Date: 2018-01-11 05:58 pm (UTC)
dcltdw: (Default)
From: [personal profile] dcltdw
I think the IRT lighting a few people on fire, pour encourager les autres, would be a fine thing. Which makes me wonder: does the IRT have the authority to, on the spot, kick someone out?

Then again, I should check myself: I've never served in this kind of capacity, so maybe my "clever" idea is just such a load of horseshit. But I think my followup question is still valid, and I wonder if Arisia or (say) WisCon ever games through awful scenarios, just to make sure the relevant people on staff know who should be pulling which triggers when.

Date: 2018-01-11 07:31 pm (UTC)
dcltdw: (Default)
From: [personal profile] dcltdw
and aren't well formalized or available to new staffers

Or attendees! I would think that there'd be a high value in "these are scenarios that happened at Arisia in the past few years or at recent cons, and this is how ideally they'd play out" being public knowledge. Being transparent to attendees then means that staff knows there's a higher standard in play of what they'll be held accountable to.

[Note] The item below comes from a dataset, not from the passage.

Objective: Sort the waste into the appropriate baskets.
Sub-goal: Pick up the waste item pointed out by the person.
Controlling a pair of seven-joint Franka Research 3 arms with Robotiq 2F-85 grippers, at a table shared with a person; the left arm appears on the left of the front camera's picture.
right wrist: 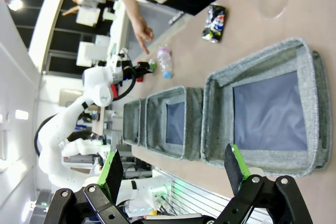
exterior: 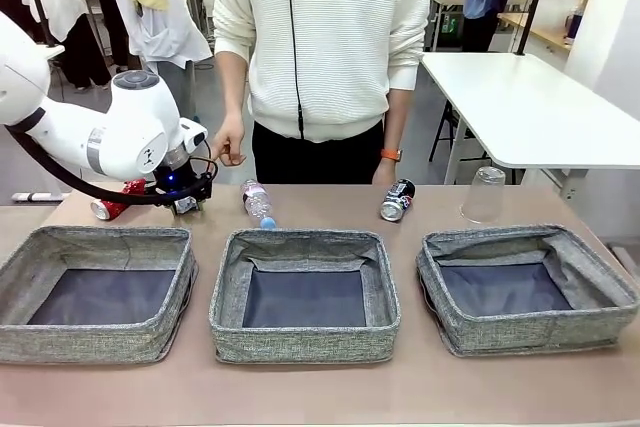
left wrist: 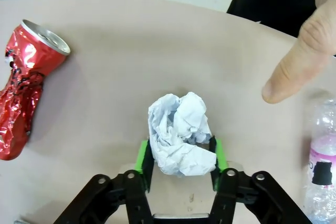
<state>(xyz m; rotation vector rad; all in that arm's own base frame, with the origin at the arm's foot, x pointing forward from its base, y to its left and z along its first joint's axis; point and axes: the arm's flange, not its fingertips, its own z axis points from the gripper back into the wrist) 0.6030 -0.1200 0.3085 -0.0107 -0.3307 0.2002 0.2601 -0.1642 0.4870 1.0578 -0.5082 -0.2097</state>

That said, I am armchair quarterbacking, whiiiiiich okay. Not invalid, but I want to make sure I'm not doing the "LOL SO EASY" stupid thing - I think I'm not, but maybe I'm skating near it.

Date: 2018-01-11 09:02 pm (UTC)
dcltdw: (Default)
From: [personal profile] dcltdw
Ah yes, agreement on many points here. I'd heard of the BARCC training and applauded such - I was interested, but I think it was scheduled on a Thu night. (If I recall correctly, on one of the checkpoint nights for our show, so punting that as show director was something I was/am super reluctant to do. Never say never, but for all intents and purposes, yeah, never gonna happen.)

Date: 2018-01-11 05:59 pm (UTC)
dcltdw: (Default)
From: [personal profile] dcltdw
Completely separate from my other comment: thanks for putting in a gazillion hours into the con, and specifically, thanks for trying to make it a safer space.

Date: 2018-01-11 09:45 pm (UTC)
reedrover: (Default)
From: [personal profile] reedrover
The volunteers who are the multiheaded beast of burden are the blessing and the curse of all large events. I'm glad you have good ones, and I'm glad that the group as a group is moving into the future in a positive and inclusive way. Yes, things will go wrong, and yes feelings will be hurt. There is no avoiding pain for everyone. The point is to work towards minimization of the hurts every year.

"ok, we learned X, so let's work on avoiding X" sounds facile, but every X added to the stack is one less time history repeats. And often, solving X gives everyone the tools to solve the peripheries of X and spread the safety, inclusiveness, help, and cheer a little farther.

Date: 2018-01-11 11:04 pm (UTC)
quietann: (Default)
From: [personal profile] quietann
Thank you!

Date: 2018-01-12 02:26 am (UTC)
rmd: (this is bananas)
From: [personal profile] rmd
I respect Complaining Person's choice, even as I disagree with it.

Yep. I don't know who it is, but I know enough people that fall into the same category.